We should, for example, pause to recall a little more about Yuri, the evangelist of open standards and intelligent content. We have seen some of this already but there is really more that we should touch upon. Many people associate Yuri with the drive towards accessibility standards on the web - a drive that the W3C and others (including governments), to their collective credit, have continued to push forward with. As we saw with his early demonstration of the potential offered by true single-source, multi-channel publishing, he was an impassioned champion of accessibility from the very beginning and in ways that actually extend beyond the reach of the web alone. He was also an early advocate for increased precision and standardization in how metadata was applied to online information resources. He could see, prophetically, that with the rapid growth on online resources manageability and findability would quickly become serious, even debilitating, challenges. Accordingly, he was a founding contributor to what came to be known as the Dublin Core Metadata Initiative. We should probably mention in passing that it was Yuri who conceived of, and pushed for, the formation of an industry consortium, SGML Open, that would coordinate interoperability standards for content technologies and that would advocate for the larger goals of the industry as a whole. SGML Open continues today as the Organization for the Advancement of Structured Information Standards (OASIS). If you think I could use the word "protean" to describe Yuri, you would be right.
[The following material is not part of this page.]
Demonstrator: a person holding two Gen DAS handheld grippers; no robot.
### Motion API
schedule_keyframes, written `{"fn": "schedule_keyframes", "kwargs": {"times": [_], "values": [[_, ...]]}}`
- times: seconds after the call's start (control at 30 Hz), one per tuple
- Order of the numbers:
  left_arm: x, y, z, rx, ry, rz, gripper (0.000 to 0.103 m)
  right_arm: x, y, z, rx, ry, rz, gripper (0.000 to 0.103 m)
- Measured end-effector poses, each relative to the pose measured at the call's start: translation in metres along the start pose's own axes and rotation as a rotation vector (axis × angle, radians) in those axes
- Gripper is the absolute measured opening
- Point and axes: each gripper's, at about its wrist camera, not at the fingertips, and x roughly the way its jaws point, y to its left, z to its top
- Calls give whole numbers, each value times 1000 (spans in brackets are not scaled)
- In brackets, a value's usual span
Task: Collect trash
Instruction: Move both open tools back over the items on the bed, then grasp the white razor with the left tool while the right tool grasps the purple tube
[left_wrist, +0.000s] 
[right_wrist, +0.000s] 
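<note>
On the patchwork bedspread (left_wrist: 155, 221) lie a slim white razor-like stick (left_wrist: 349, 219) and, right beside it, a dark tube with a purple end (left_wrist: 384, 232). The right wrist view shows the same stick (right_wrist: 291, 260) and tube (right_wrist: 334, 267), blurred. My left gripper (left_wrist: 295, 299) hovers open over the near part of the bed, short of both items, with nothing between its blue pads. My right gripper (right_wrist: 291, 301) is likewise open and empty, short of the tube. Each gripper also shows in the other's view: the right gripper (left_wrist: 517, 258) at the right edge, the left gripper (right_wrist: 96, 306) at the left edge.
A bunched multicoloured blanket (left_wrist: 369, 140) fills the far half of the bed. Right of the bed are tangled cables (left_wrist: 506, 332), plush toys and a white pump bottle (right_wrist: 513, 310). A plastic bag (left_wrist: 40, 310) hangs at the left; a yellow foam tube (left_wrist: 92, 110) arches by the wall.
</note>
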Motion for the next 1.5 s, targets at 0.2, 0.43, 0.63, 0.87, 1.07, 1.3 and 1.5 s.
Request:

There was another event that is worth recalling because it showcases Yuri in his role as an evangelist of open standards who spoke for, and to, the publishing sector. The event was a Seybold Publishing conference (I think it was in 1995 although there is a chance it was in 1994) where Yuri provided one of the keynote addresses (via telephone link). In his talk, Yuri introduced a "Manifesto of Information Users' Rights". It is a fascinating list and I provide it below. 

We all have certain inalienable and interconnected rights which are entirely compatible with companies' rights to provide value and build businesses. In this manifesto, there are seven rights which all users, all people, have:

  1. We have the right to a standard machine independent encoding of all information and entertainment content.
  2. We have the right to use the display software of our choice and to adjust it to our own special needs - to hear information if we can't see and see information if we can't hear.
  3. We have the right to choose information providers and to know our technology will understand their content. 
  4. We have the right to choose providers of delivery services and know that we can recognize any content that comes at us.
  5. We have the right to the intelligent encoding of all content in order to allow the broadest exploitation of our information assets.
  6. We have the right to pay for quality information and services.
  7. We have the right to continue to choose paths of entertainment and information experiences. 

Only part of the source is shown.